- Brief -
Leaving the pictures aside, repeat every line below exactly.

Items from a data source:
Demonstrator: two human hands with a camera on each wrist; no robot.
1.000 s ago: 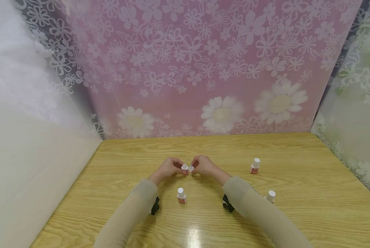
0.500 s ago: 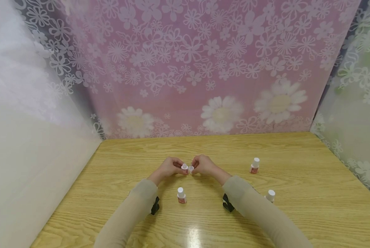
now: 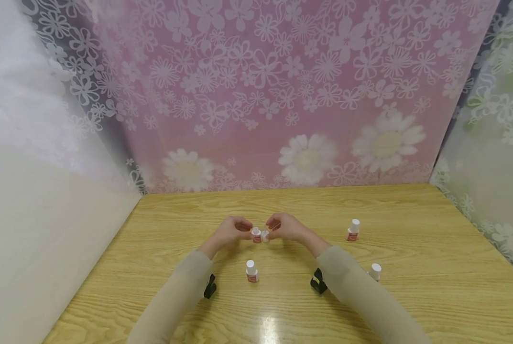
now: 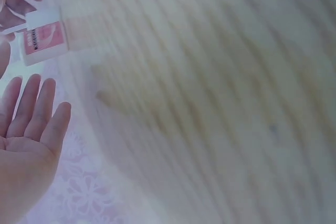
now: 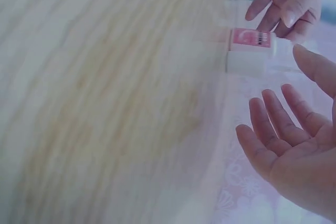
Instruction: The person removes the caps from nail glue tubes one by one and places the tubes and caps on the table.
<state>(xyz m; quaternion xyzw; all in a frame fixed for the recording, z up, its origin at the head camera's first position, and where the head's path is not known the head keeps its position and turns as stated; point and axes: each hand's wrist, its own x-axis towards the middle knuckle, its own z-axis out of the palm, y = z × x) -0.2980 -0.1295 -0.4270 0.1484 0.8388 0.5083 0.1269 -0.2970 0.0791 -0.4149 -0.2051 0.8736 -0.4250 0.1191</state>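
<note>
A small white bottle with a red label stands upright on the wooden table, its narrow white top bare. Beside it on the right is a small white cap-like piece, its details too small to tell. My left hand is at the bottle's left, thumb close to it, and its fingers lie extended in the left wrist view. On the other side, my right hand has its thumb by the white piece; the right wrist view shows spread, straight fingers. A thin pale line near the right fingers cannot be identified.
Another white-capped bottle stands in front of the hands. To the right are a farther capped bottle and a nearer one partly behind the right sleeve. A pink flowered curtain hangs behind the table.
Both hands have loosened from the bottle and the white piece, their fingers drawing slightly outward. The bottle and the white piece stay side by side; the forearms have spread a little apart.
</note>
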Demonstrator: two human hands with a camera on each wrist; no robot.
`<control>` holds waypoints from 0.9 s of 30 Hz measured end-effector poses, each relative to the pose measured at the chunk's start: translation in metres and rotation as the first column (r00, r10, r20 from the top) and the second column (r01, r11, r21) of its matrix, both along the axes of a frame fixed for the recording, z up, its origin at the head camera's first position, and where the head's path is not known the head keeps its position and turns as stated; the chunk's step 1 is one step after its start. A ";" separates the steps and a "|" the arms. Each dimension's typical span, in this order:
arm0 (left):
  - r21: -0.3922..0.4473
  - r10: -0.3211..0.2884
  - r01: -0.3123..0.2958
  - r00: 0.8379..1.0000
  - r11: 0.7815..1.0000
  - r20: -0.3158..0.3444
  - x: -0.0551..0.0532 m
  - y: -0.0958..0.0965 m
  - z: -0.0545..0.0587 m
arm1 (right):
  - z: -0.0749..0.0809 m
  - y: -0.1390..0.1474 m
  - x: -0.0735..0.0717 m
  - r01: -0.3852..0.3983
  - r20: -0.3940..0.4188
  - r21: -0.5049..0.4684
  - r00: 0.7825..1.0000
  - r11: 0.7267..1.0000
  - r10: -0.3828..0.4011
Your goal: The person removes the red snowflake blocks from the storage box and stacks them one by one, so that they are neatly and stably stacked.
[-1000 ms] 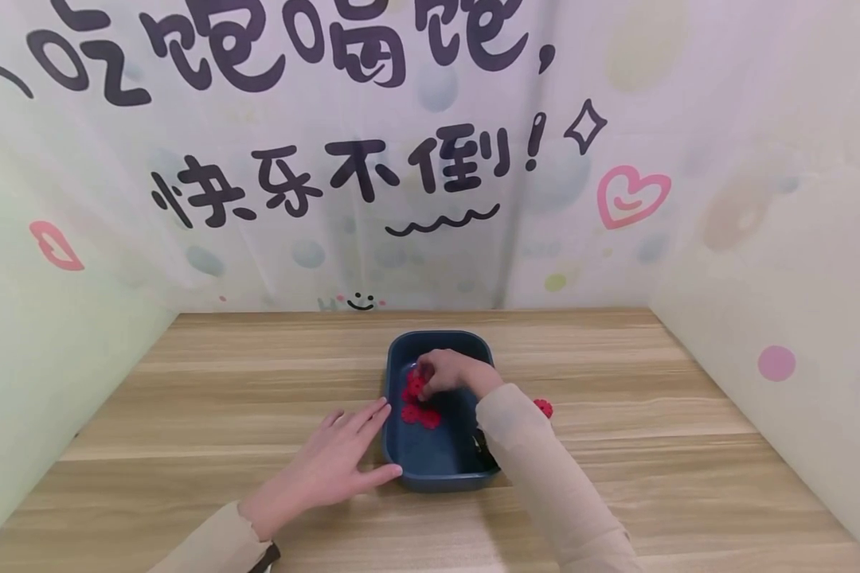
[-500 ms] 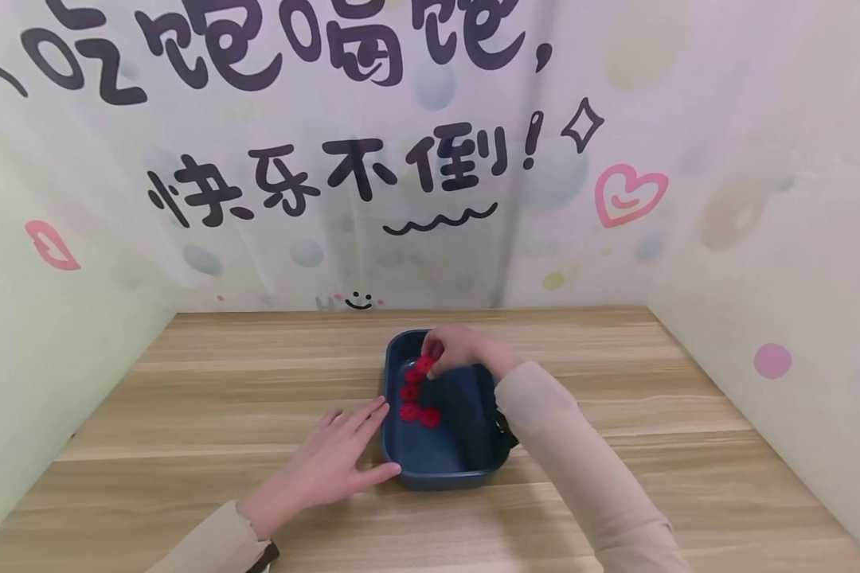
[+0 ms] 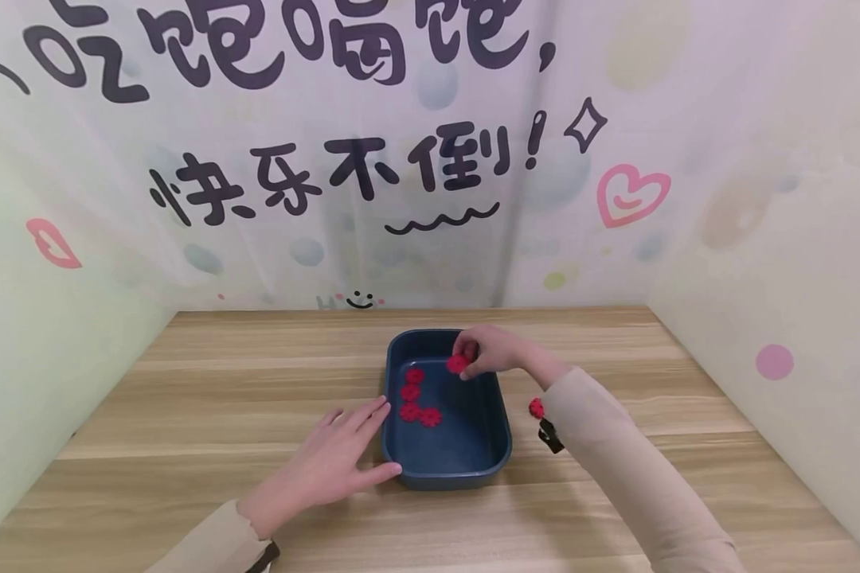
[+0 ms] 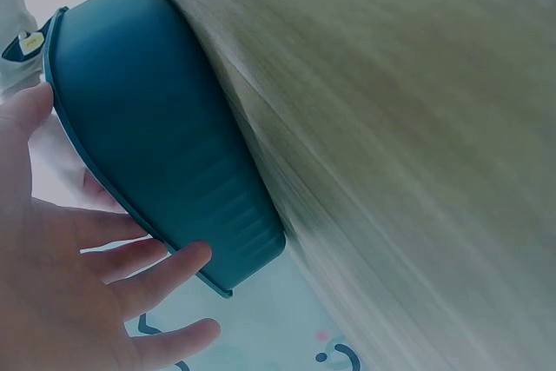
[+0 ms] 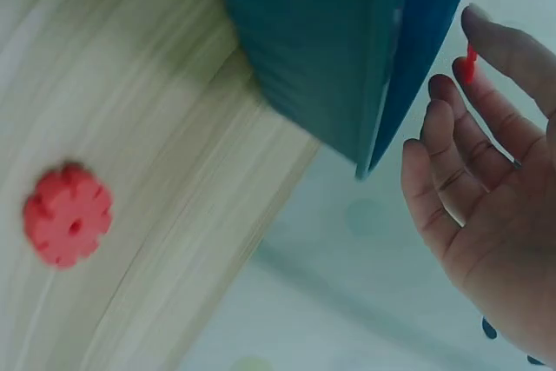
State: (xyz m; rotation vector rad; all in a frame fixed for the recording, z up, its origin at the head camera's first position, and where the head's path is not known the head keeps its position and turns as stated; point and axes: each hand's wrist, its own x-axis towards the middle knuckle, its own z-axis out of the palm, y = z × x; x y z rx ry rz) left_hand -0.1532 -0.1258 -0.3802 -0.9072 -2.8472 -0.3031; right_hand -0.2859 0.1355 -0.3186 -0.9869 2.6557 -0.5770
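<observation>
Head view: the right hand (image 3: 498, 350) pinches a red notched disc (image 3: 457, 364) above the smooth, round-cornered blue tray (image 3: 447, 481), four red discs (image 3: 410, 392) lying inside. Left wrist: the left hand (image 4: 65, 284), fingers straight and spread, rests against the tray's rim, wall faintly rippled. Right wrist: the pinched disc shows thin, edge-on; a loose disc (image 5: 68, 217), holed centrally, lies on the wood-grained table (image 5: 156, 119).
</observation>
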 end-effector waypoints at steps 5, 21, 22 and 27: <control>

- Your response -
Demonstrator: two human hands with a camera on each wrist; no robot.
1.000 s ago: 
0.500 s ago: 
now: 
now: 
now: 
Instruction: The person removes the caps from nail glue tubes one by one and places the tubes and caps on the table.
<state>(xyz m; quaternion xyzw; all in a frame fixed for the recording, z up, its origin at the head camera's first position, and where the head's path is not known the head keeps its position and turns as stated; point and axes: each hand's wrist, its own x-axis towards the middle knuckle, its own z-axis out of the palm, y = z × x) -0.2980 -0.1295 -0.4270 0.1484 0.8388 0.5083 0.1269 -0.2970 0.0791 -0.4149 -0.2051 0.8736 -0.4250 0.1191</state>
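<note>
A small white bottle with a red label stands upright on the wooden table, its narrow white top bare. Beside it on the right is a small white cap-like piece, its details too small to tell. My left hand is at the bottle's left, thumb close to it, and its fingers lie extended in the left wrist view. On the other side, my right hand has its thumb by the white piece; the right wrist view shows spread, straight fingers. A thin pale line near the right fingers cannot be identified.
Another white-capped bottle stands in front of the hands. To the right are a farther capped bottle and a nearer one partly behind the right sleeve. A pink flowered curtain hangs behind the table.
Both hands have loosened from the bottle and the white piece, their fingers drawing slightly outward. The bottle and the white piece stay side by side; the forearms have spread a little apart.
</note>
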Demonstrator: two human hands with a camera on each wrist; no robot.
`<control>` holds waypoints from 0.9 s of 30 Hz measured end-effector poses, each relative to the pose measured at the chunk's start: translation in metres and rotation as the first column (r00, r10, r20 from the top) and the second column (r01, r11, r21) of its matrix, both along the axes of a frame fixed for the recording, z up, its origin at the head camera's first position, and where the head's path is not known the head keeps its position and turns as stated; the chunk's step 1 is one step after its start. A ";" separates the steps and a "|" the arms. Each dimension's typical span, in this order:
arm0 (left):
  - r21: -0.3922..0.4473
  - r10: -0.3211..0.2884
  - r01: -0.3123..0.2958
  - r00: 0.8379..1.0000
  - r11: 0.7815..1.0000
  - r20: -0.3158..0.3444
  - x: -0.0551..0.0532 m
  - y: -0.0958..0.0965 m
  - z: -0.0545..0.0587 m
arm1 (right):
  - z: -0.0749..0.0809 m
  - y: -0.1390..0.1474 m
  - x: -0.0735..0.0717 m
  - r01: -0.3852..0.3983
  - r20: -0.3940..0.4188
  - r21: -0.5049..0.4684
  - r00: 0.7825..1.0000
  - r11: 0.7267..1.0000
  - r10: -0.3828..0.4011
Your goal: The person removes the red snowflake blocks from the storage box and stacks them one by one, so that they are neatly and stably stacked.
[-1000 ms] 
[-500 ms] 
[+0 ms] 
[+0 ms] 
[+0 ms] 
State: (xyz m; rotation vector rad; all in a frame fixed for the recording, z up, its origin at the head camera's first position, and where the head's path is not known the head keeps its position and turns as stated; point and axes: each hand's wrist, its own x-axis towards the middle knuckle, its own z-axis out of the palm, y = z × x; x y z rx ry rz) left_hand -0.1532 -0.1258 -0.3802 -0.9072 -2.8472 -0.3031; right_hand -0.2859 0.1355 -0.3186 -0.9869 2.6557 -0.5770
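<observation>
Head view: the right hand (image 3: 498, 350) pinches a red notched disc (image 3: 457, 364) above the smooth, round-cornered blue tray (image 3: 447, 481), four red discs (image 3: 410, 392) lying inside. Left wrist: the left hand (image 4: 65, 284), fingers straight and spread, rests against the tray's rim, wall faintly rippled. Right wrist: the pinched disc shows thin, edge-on; a loose disc (image 5: 68, 217), holed centrally, lies on the wood-grained table (image 5: 156, 119).
</observation>
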 end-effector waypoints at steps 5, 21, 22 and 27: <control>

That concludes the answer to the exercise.